I do have Windows Subsystem for Linux installed. However, my config is setup for Intellivision development at the moment and I don't have enough skills to do multi-boot. In my case, the Linux journey adds a lot of overhead for a low-end operation like read and write. In addition, that project is for HFS+ which isn't compatible with my 6.0.8 and 7.x systems. Thanks for the idea, though!
 

Realitystorm

Well-known member
You can edit one of my drive files using Basilisk 2 so it contains whatever files you want. Then raw write the file to your SD card for use with your PCMCIA card. Or you could make a binary image of your 3400cs's IDE drive using a usb to IDE adapter. Then edit that image in Basilisk 2, then write it back to your drive

 

bigmessowires

Well-known member
HFVExplorer is an old program, but it still works fine on my Windows 10 PC. It will write to an HFS disk image (which you can also mount/edit with Mini vMac, Basilisk II, or Sheepshaver). Then use a tool like Win32DiskImager to write the disk image to your SD card.
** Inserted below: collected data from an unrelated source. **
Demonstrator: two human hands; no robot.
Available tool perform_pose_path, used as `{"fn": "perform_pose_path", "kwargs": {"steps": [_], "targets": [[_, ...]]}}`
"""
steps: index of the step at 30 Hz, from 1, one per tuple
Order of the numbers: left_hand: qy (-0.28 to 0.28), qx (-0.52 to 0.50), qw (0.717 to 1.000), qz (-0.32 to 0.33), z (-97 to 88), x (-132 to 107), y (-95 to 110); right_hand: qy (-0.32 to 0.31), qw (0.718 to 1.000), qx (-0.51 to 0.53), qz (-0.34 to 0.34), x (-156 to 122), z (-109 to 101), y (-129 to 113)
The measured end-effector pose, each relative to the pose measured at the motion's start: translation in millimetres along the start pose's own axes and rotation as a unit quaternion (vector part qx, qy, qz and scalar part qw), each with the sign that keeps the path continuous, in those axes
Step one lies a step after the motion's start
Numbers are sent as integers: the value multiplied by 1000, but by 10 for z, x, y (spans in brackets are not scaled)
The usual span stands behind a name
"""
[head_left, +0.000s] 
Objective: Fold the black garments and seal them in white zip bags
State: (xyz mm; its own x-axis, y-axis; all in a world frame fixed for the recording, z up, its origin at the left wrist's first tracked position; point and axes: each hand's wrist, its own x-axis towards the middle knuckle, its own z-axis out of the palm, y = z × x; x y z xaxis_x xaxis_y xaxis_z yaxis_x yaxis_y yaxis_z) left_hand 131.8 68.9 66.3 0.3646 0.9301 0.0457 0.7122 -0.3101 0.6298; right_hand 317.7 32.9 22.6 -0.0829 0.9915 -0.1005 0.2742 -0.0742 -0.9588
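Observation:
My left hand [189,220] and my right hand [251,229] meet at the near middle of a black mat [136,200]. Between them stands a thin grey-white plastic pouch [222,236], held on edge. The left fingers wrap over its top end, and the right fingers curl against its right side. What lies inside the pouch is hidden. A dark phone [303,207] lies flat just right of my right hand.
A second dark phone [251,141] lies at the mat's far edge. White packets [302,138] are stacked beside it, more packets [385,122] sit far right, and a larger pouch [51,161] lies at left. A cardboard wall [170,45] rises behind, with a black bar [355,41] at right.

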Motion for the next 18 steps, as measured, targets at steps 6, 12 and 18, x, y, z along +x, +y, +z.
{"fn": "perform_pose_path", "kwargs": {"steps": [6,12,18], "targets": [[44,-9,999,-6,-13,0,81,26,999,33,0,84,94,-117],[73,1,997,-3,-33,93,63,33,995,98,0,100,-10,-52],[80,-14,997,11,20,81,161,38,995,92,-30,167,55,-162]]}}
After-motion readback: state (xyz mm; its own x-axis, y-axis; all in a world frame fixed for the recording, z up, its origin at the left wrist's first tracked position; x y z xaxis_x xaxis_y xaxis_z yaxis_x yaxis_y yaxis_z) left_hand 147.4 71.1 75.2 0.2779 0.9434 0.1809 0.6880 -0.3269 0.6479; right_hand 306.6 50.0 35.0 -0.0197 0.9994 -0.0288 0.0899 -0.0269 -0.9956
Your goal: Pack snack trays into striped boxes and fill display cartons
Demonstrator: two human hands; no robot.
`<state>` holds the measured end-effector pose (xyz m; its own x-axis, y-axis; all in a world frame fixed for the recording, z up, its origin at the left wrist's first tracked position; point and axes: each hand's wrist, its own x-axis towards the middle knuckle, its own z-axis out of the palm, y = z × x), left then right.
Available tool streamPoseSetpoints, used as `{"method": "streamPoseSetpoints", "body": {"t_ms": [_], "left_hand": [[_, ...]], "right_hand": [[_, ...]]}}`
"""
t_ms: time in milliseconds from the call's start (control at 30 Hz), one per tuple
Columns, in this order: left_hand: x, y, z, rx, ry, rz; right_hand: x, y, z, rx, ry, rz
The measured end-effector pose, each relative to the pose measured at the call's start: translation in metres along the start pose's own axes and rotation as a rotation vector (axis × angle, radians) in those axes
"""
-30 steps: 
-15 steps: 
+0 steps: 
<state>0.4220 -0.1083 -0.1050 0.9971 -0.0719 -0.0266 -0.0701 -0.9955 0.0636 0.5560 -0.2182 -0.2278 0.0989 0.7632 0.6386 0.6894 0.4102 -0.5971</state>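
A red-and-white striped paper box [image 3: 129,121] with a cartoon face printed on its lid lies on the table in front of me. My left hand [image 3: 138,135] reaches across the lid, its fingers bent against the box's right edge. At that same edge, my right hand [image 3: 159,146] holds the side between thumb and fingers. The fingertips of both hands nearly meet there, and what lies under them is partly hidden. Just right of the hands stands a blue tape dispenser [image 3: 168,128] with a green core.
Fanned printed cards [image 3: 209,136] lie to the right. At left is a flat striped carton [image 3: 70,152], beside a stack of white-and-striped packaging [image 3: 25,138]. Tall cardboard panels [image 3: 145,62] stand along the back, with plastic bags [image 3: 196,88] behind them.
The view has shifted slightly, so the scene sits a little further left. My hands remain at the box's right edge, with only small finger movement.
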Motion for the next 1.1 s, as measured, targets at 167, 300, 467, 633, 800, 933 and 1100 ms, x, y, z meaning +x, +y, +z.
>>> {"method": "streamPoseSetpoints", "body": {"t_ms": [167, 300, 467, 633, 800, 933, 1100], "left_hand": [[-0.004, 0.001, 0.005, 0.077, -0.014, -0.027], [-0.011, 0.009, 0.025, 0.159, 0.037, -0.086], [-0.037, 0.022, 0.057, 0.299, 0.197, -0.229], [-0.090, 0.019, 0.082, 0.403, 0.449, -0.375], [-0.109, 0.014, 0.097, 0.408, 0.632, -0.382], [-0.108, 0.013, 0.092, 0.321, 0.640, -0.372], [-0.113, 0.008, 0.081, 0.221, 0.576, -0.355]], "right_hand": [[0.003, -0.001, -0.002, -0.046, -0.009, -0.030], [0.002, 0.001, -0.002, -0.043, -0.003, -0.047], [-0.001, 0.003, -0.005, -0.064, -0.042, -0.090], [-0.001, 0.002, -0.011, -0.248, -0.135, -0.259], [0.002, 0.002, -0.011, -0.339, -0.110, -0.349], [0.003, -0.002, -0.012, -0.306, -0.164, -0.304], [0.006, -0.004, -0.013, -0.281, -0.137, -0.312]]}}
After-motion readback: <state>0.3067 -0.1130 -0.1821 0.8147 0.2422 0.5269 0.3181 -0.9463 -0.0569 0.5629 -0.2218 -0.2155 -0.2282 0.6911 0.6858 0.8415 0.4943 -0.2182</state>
But I'm not sure if the SD Card when it's mounted in your PCMCIA adapter will expect to have a partition map like a hard disk. If so, this probably won't work.

Will the PowerBook read a FAT32-formatted SD card? If so, then you don't even need to reformat it as long as you're sticking to sit, cpt, and other archives without a resource fork.
 

Snial

Well-known member
I do have Windows Subsystem for Linux installed. However, my config is setup for Intellivision development at the moment and I don't have enough skills to do multi-boot. In my case, the Linux journey adds a lot of overhead for a low-end operation like read and write. In addition, that project is for HFS+ which isn't compatible with my 6.0.8 and 7.x systems. Thanks for the idea, though!
Hmm, yes I realised I linked to an HFS+ subsystem. I've been using HFSUtils (which is HFS) on my Raspberry PI for similar purposes. Another way might be to run some virtual images using InfiniteMac.org:


You can get blank HFS images from here:


If WSL / WSL2 supports the dd command, then you should be able to create a blank image and then dd it to the device:

dd of=/dev/whateverTheCfCardIs if=myHfsImg

With a large CF card, >2GB, you'll have to create multiple partitions. I wrote a utility in 'C' to do that for a disk image, called APM tool:


The rationale is that, like FAT16 disks, only 64k clusters (blocks) are allowed, so for large disks, even the smallest files take up 32kB or so. I split my 8GB SD disk into several smaller partitions, or rather what I did was to create a 750MB disk image and clone a number of partitions, which is possible because as standard an HFS disk already pre-allocates about 16 partitions.